A driver of a car traveling at 15.9 m/s applies
the brakes, causing a uniform deceleration of
1.7 m/s2.
How long does it take the car to accelerate
to a final speed of 13.0 m/s?
Answer in units of s.
b) How far has the car moved during the
braking period?
Answer in units of m.
a) Review and apply the definition of acceleration.

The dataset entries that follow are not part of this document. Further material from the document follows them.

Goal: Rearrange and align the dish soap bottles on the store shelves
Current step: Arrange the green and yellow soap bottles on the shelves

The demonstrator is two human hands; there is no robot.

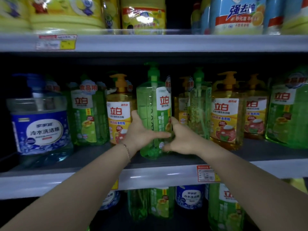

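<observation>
Both hands grip the green pump bottle [150, 104] low down. L hand [143, 130] is on its left side, thumb up, one finger across the front. R hand [180, 140] curls round its lower right. Bottle is upright at the front of the middle shelf [100, 158], label turned partly right. Yellow pump bottle [119, 112] is just L of it, 2nd green bottle [199, 107] is R and further back, blue jug [40, 125] far L. Price tag [206, 174] is on the shelf edge.

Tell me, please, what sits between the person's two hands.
A green pump bottle, held low by the left hand and right hand, per the head view.
</observation>
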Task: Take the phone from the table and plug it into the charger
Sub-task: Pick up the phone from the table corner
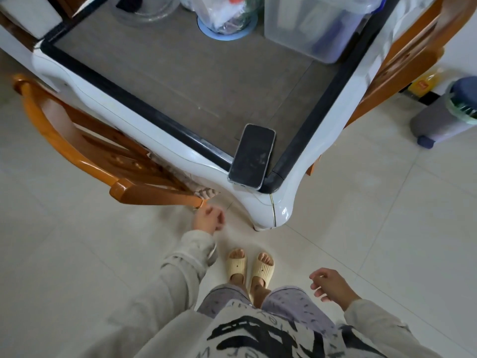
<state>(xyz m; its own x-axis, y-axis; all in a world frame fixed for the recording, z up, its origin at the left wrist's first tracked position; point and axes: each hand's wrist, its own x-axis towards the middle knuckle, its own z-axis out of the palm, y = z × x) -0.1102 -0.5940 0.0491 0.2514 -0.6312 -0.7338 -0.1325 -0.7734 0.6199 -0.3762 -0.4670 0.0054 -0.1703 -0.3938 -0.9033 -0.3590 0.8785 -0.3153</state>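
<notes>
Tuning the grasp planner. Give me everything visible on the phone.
The phone is a dark slab with a black, smudged, unlit screen facing up, seemingly in a clear case. It lies flat at the near corner of the table, angled, its lower end resting on the raised black border and slightly overhanging it. Neither the left hand nor the right hand touches it; both are empty. No cable attached that shows.

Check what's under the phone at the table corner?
The phone lies screen-up across the table's black rim, one end on the grey top, the other overhanging the white edge. Whatever it covers is hidden. Both hands are away from it.
</notes>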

a = (Change in velocity)/(time interval)
b) distance = (average velocity)*time
To solve this problem, we can use the equations of motion that relate the initial velocity (v0), final velocity (v), acceleration (a), time (t), and displacement (s).
For the first question, we are given:
v0 = 15.9 m/s (initial velocity)
v = 13.0 m/s (final velocity)
a = -1.7 m/s^2 (deceleration)
We can use the equation:
v = v0 + at
Rearranging the equation to solve for time (t):
t = (v - v0) / a
Plugging in the given values:
t = (13.0 m/s - 15.9 m/s) / (-1.7 m/s^2)
Calculating the result:
t = (-2.9 m/s) / (-1.7 m/s^2)
t ≈ 1.71 s
Therefore, it takes approximately 1.71 seconds for the car to accelerate to a final speed of 13.0 m/s.
For the second question, we need to find the distance traveled during the braking period. We can use the equation:
s = v0t + (1/2)at^2
Since the car is decelerating, the initial velocity will be the final velocity before braking, and the acceleration will be negative.
Given:
v0 = 15.9 m/s (initial velocity)
t = 1.71 s (braking time)
a = -1.7 m/s^2 (deceleration)
We can substitute these values into the equation to calculate the distance traveled (s):
s = (15.9 m/s)(1.71 s) + (1/2)(-1.7 m/s^2)(1.71 s)^2
Calculating the result:
s = 27.489 m + (1/2)(-1.7 m/s^2)(2.9241 s^2)
s = 27.489 m + (-2.484 m)
s ≈ 25.005 m
Therefore, the car has moved approximately 25.005 meters during the braking period.